Thank the heavens for Cliff Lee as he was dealing again. He did give up eight hits in 6 1/3 innings but held San Diego to only two runs over that time. Lee knows first hand that if you do the math, you can’t let the opposition score more than 2 runs with the Indians offense. Tribe fans held their breath as Rafael Betancourt was summoned from the bullpen to get Lee out of a 7th inning jam.
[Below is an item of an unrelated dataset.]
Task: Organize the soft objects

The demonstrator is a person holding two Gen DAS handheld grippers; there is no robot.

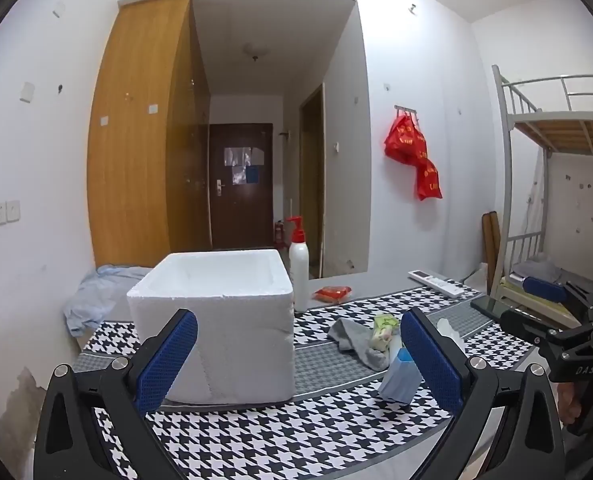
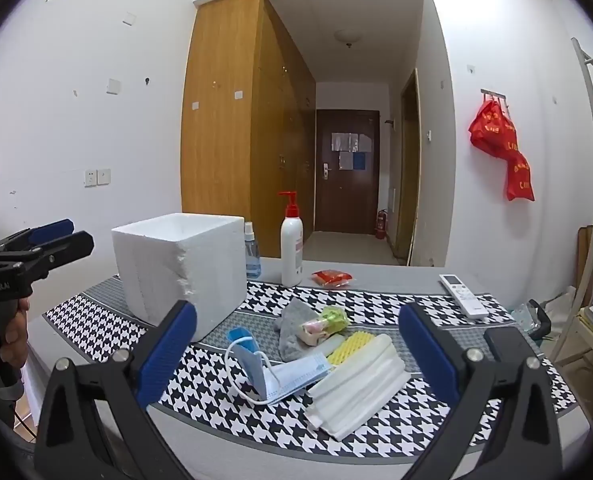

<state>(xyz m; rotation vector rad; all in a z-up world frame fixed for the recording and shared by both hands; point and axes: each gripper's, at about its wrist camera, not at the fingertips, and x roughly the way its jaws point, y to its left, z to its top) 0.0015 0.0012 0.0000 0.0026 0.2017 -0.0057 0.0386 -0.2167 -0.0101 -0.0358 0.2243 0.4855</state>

But Betancourt did his job as he retired the two batters he faced to hold the score at 3-2 Cleveland.

Disturbing trend number two reappeared in the 8th however as Rafael Perez took the hill. Perez promptly gave up a solo shot to former Indian Jody Gerut and it was tied 3-3 in a heartbeat. The trend with the Tribe bullpen hasn’t been that it’s been one guy going through a slump here and there. It is the fact that night in and night out it seems that whoever Eric Wedge sends to the hill could, and usually will, hand over the lead to the opponent. Perez was the culprit in the 8th.

Unfortunately, with Betancourt, Perez and Joe Borowski used after nine innings, and Masa Kobayashi unavailable after pitching consecutive nights, Uncle Eric had to turn to rookie Ed Mujica to pitch the 10th. It did not go well. Five runs, three hits and two walks that included Mujica walking in the go ahead run and then giving up a monster grand salami over the wall in left to another former Indian, Kevin Kouzmanoff. The 3-3 tie was now a 8-3 San Diego lead and the fat lady had sung.

After a decent, and once again I use that term loosely, run which saw the Indians split series with Texas and Detroit, and win their first series since May 15th by taking two of three from Minnesota, the Tribe failed to make it two series in a row.

More disturbing is how they lost. The Indians still have a tough time generating runs but lately they have been putting themselves in scoring opportunities. Saturday night the complete lack of opportunities, and base runners, returned. This coupled with the continued inconsistencies of the bullpen continues to plague the Tribe in 2008.

They still have a chance to win their second consecutive series on Sunday afternoon, but they won’t be stating down Cha Seung Baek. They get to take some hacks at 350 game winner and future Hall of Famer, Greg Maddux. With the second worst offense and second worst bullpen statistically in MLB that is not a good for the Indians. The only team worse that the Indians? The Sand Diego Padres.